In xy-matrix, you can specify how far you want the hole (or label) along the arrow using parentheses, so \ar[r]|(0.5)\hole places a hole halfway along the arrow, \ar[r]|(0.9)\hole places it nine-tenths of the way along the arrow, and so on.

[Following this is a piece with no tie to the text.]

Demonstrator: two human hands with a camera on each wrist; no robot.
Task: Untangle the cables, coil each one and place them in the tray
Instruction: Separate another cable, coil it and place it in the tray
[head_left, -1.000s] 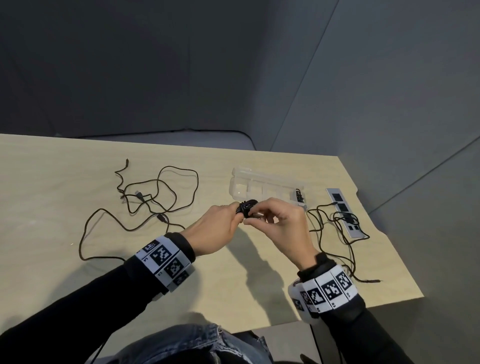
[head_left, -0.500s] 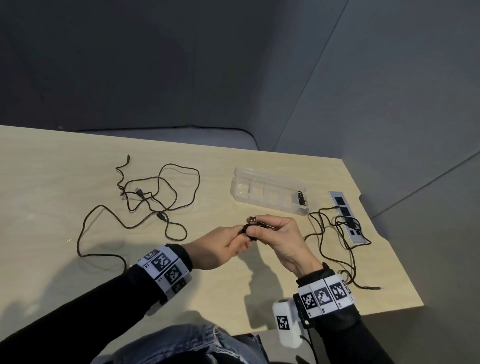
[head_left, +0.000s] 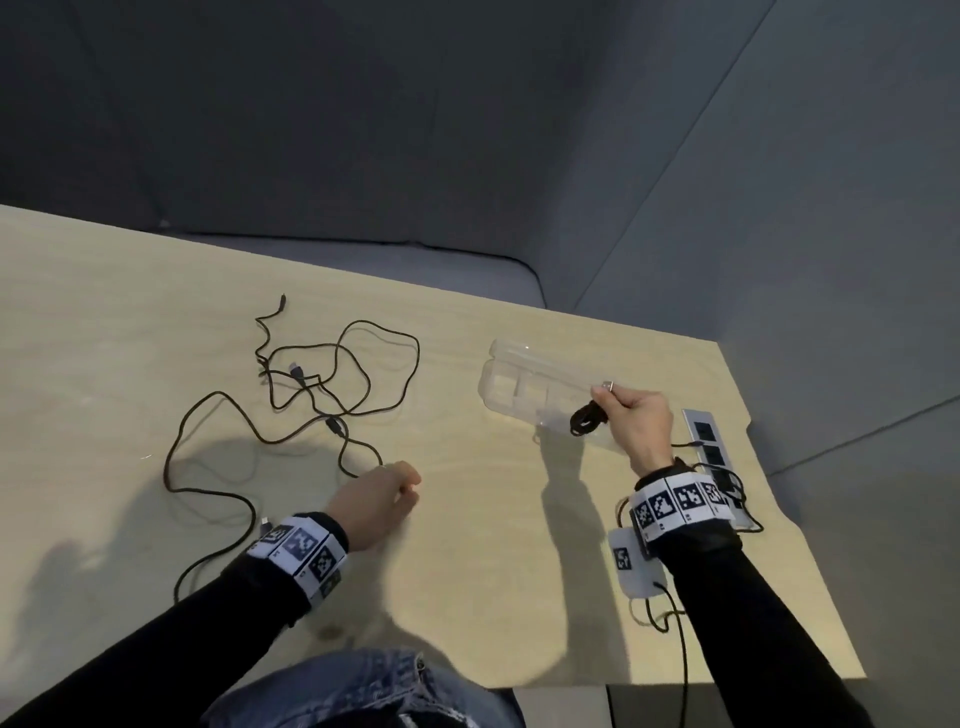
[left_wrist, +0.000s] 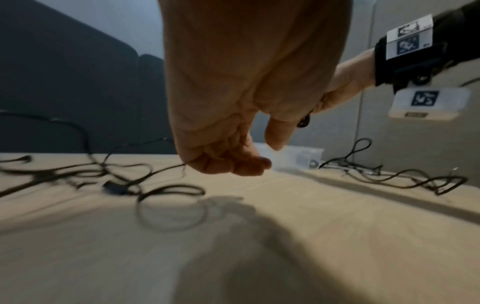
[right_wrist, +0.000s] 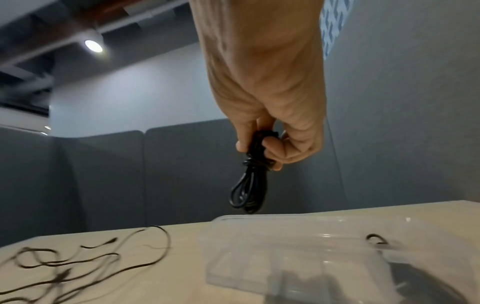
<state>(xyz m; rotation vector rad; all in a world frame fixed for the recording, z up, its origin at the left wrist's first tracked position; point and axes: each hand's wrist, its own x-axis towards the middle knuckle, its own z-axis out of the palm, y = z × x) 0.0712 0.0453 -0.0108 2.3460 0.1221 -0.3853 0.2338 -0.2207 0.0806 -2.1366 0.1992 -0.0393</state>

A little trial and error determined that in this case, it should be \ar@{->}[rr]^-{}|(0.315)\hole.

Here's the full diagram.

\xymatrix {
    \{\iota\} \sqcup A^0 \ar@{->}[rddd]
                         \ar@{->}[dd]_-{\bigsqcup\limits_{\alpha\in A^0} g_\alpha}
                         \ar@{->}[rr]^-{}
    && \{\iota\} \sqcup A \ar@{->}[rddd]^/20pt/{\rho^{\{\iota\}}(f)} 
                          \ar@{->}[rr]^-{\phi}
                          \ar@{->}[dd]_-{}
    && X \ar@{->}[rdrdd]^-{g} \\
    && && \\
    \bigsqcup\limits_{\alpha\in A^0} P_\alpha \ar@{->}[rddd]_-{\subset}
                                              \ar@{->}[rr]^-{}|(0.315)\hole % here
    && \widehat{A} \ar@{-->}[rddd]_/10pt/{\exists !}
                   \ar@{-->}[rruu]^-{\exists !} && \\
    &\{\iota\} \sqcup B^0 \ar@{->}[dd]^-{\bigsqcup\limits_{\beta\in B^0} g_\beta}
                          \ar@{->}[rr]^-{}
    && \{\iota\} \sqcup B \ar@{->}[rrr]^-{\psi}
                          \ar@{->}[dd]_-{} &&& \\
    &&& && \\
    &\bigsqcup\limits_{\beta\in B^0} P_\beta \ar@{->}[rr]^-{}
    && \widehat{B} \ar@{-->}[rrruu]^-{\exists !} &&
}

Related TeX.SX posts: 1 and 2.

(Finally, and this is a minor point, but \ar without @{} defaults to \ar@{->}, which could save you some typing. Similarly, you don't need to decorate with ^{} or _{}, since they don't do anything if empty.)

Answer 2

Alternative method with tikz-cd: crossing over is easy, it's just necessary at times to draw an arrow later.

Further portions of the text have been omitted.